Дробыш повернул свой стул и, усевшись спиной к камину, посмотрел на нас…

— Девочка примет православие. Израиль сделал невольное движение…

— Но ведь это должно быть добровольно…

— Ну, так что же? Мы уговорим Фруму.

— Уговорите?.. В две-три минуты? Если еще Бася допустит свидание. Нет, это будет насилие.

Дробыш пожал плечами.

— А это, конечно, не будет насилие, если ее, без ее ведома… Да, конечно, без ведома, потому что без сознания, что с ней делают, отдадут за этого идиота.

— Он, наверное, совсем не идиот, — возразил Израиль спокойно.

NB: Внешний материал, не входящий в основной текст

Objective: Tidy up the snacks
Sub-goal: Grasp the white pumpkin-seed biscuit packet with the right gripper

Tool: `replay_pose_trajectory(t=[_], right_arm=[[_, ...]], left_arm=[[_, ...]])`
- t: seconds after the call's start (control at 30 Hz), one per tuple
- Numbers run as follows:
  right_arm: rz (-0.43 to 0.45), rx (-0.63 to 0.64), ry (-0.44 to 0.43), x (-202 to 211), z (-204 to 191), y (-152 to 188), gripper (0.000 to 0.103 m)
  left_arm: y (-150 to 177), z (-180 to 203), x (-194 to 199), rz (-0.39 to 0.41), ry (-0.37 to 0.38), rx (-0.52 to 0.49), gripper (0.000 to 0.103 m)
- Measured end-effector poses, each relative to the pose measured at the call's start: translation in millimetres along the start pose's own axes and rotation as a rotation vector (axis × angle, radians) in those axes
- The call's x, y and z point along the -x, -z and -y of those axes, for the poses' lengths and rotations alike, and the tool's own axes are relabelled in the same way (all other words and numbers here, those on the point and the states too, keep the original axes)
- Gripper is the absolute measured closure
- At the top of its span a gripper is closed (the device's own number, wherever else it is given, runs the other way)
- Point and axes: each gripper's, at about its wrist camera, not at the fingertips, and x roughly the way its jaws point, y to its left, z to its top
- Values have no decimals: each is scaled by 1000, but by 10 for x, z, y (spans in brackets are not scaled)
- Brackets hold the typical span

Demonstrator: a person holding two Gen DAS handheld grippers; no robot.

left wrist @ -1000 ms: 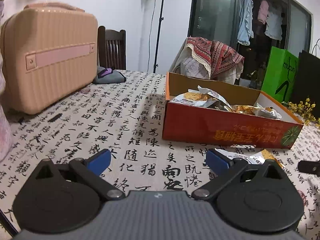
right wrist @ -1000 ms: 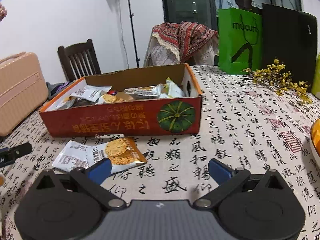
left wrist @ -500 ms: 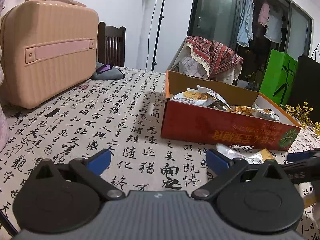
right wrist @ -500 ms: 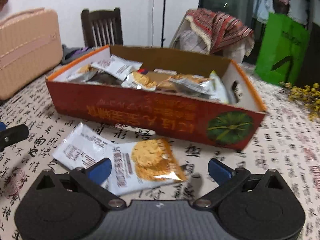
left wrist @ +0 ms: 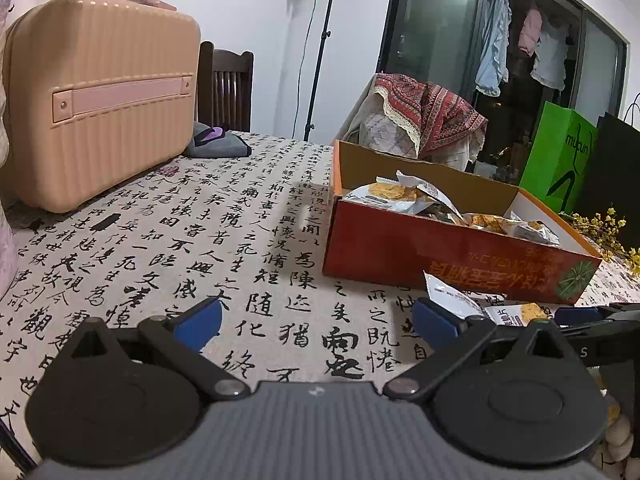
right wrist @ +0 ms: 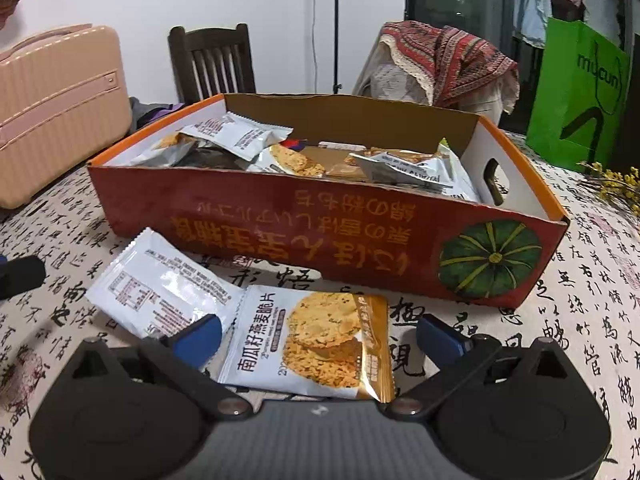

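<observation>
A beige suitcase [left wrist: 100,100], a wooden chair [right wrist: 212,62] and a green bag [right wrist: 576,92] ring the table.

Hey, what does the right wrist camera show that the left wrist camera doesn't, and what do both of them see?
Only the right wrist view shows the face-up cookie packet whole, lying between the open right gripper fingers, and the box's handle cutout.

Only the left wrist view shows the grey pouch by the pink case, and the open left gripper over bare tablecloth.

Both show the red snack box holding packets, the white packet outside it, the green bag and the wooden chair.
</observation>
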Motion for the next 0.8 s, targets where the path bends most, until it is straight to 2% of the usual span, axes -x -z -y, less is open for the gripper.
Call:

— Ну, пусть он будет великий мудрец! Крайности сходятся, и мудрого талмудиста никак не отличишь от кретина… Во всяком случае, ни она, ни мы не знаем точно: идиот он или мудрец. А ее отдадут за него раньше, чем сей вопрос будет разрешен. По-твоему, это не насилие? А! я знаю: вы оба опять, пожалуй, скажете, что я так просто решаю все вопросы, потому что у меня нет воображения… По-моему — воображение только мешает действию. Для действия нужна логика и бесстрашие. Ну, хорошо… Ну, я представляю себе: Бася придет в неистовство, ее присные закричат: «Гевулт!»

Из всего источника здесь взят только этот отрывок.